Boehner’s plan calls for $850 billion over the next ten years, or $85 billion per year, which amounts to 0.05% of the current deficit. In other words, 2000 Boehner plans combined would balance the budget. Oddly, Eric Cantor has told the Tea Party to “quit grumbling and get behind” this plan.
According to Jay Carney, Obama’s plan is not on paper. He doesn’t want to put anything on paper because he doesn’t want to “polarize the discussion.” I think that ship has already sunk.
Reid’s plan is interesting. I call it the “vapor plan,” which fits in more ways than one because Harry Reid has always looked to me like he is about to have a case of the vapors. It bases the financial projections on a continuation of “surge level” spending in Afghanistan and on current military spending in Iraq and Libya, and then uses the reductions from those spending levels as a major part of its “spending cuts.” Is that clever, or what? It also bases revenue projections on GDP growth rates in the 4.6% range over the next three years. To call that optimistic would be an understatement, since it is about 2% now and declining. Despite all of that optimism, it only cuts $2.7 trillion in ten years, or about 1.5% of the current deficit. So it would take 67 Reid plans combined to balance the budget. Well, that and some Alice in Wonderland economics.
The media is not the place to look for clarity, either. Chris Matthews was horrified that Michele Bachmann would accuse legislators of having “anti-American tendencies,” and considered the accusation itself to be a violation of good taste and sanity, but he is accusing the Tea Party and many Republicans of wanting to see this nation “go off the cliff into financial chaos in order to destroy the President,” which is about as anti-American as a person could be.
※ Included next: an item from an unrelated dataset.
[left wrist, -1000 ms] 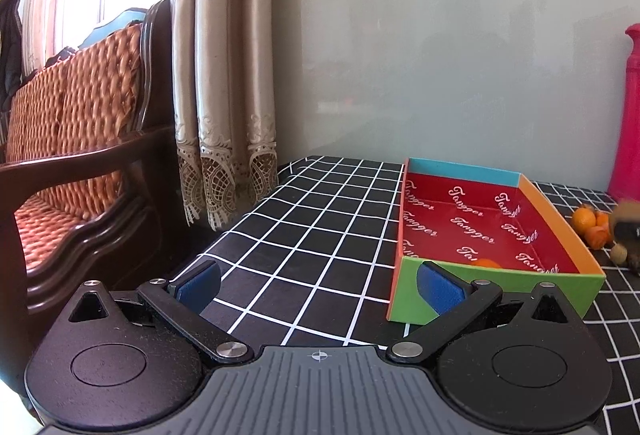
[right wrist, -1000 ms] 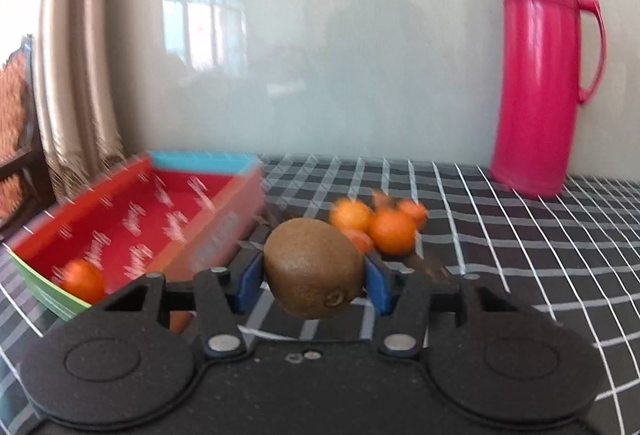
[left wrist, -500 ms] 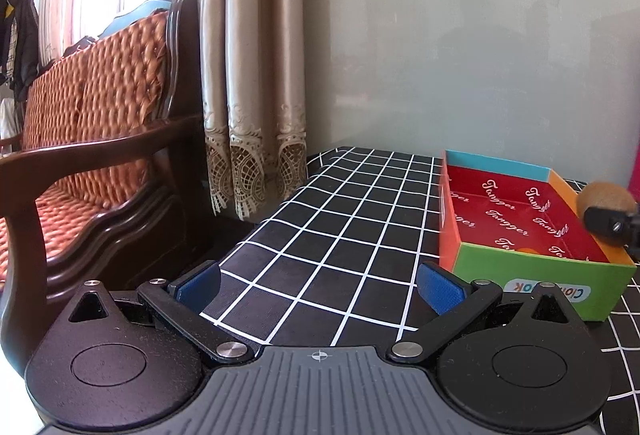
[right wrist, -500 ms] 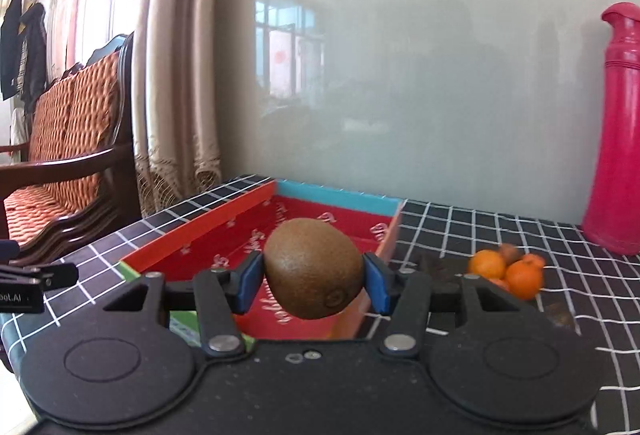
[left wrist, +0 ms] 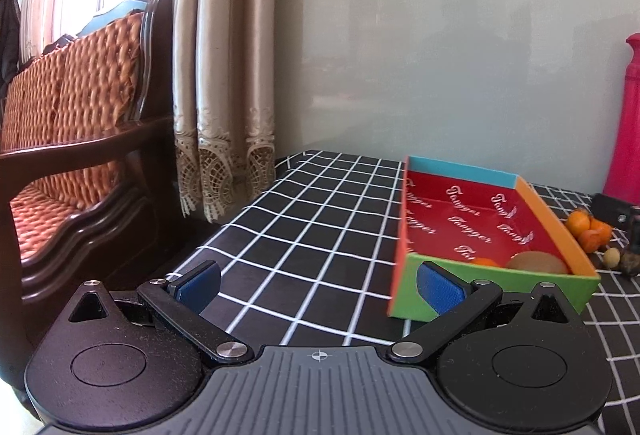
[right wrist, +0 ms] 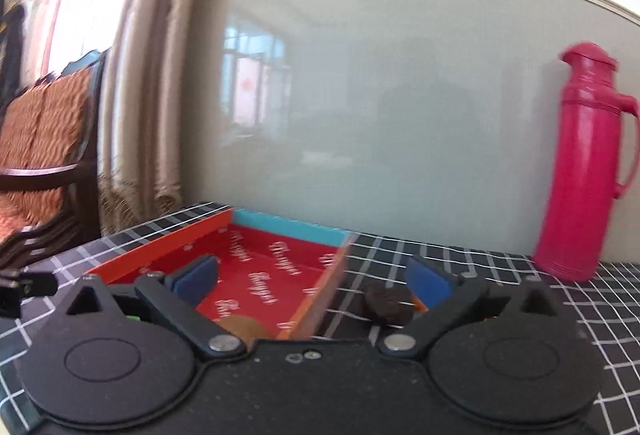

Apparently the accusation coming from him is okay.
Lawrence O’Donnell is proclaiming that Obama and the Democrats have been negotiating in no better faith than the Republicans and have not been serious with any of their proposals, putting them out only for the purpose of letting Republicans reject them and thereby look bad. Neither side is attempting to solve the problem, each side is merely trying to make the other side look bad, and he seems quite proud of how well the Democrats are succeeding with their deceit.
I think this game is being played the same way the “health care reform” bill was. They will yammer at it until the public is so angry and fed up, so disgusted with the whole stupid subject, that we will not even care what the actual resolution is. We will be so glad to stop talking about it that we will happily accept whatever shitty solution they finally pass.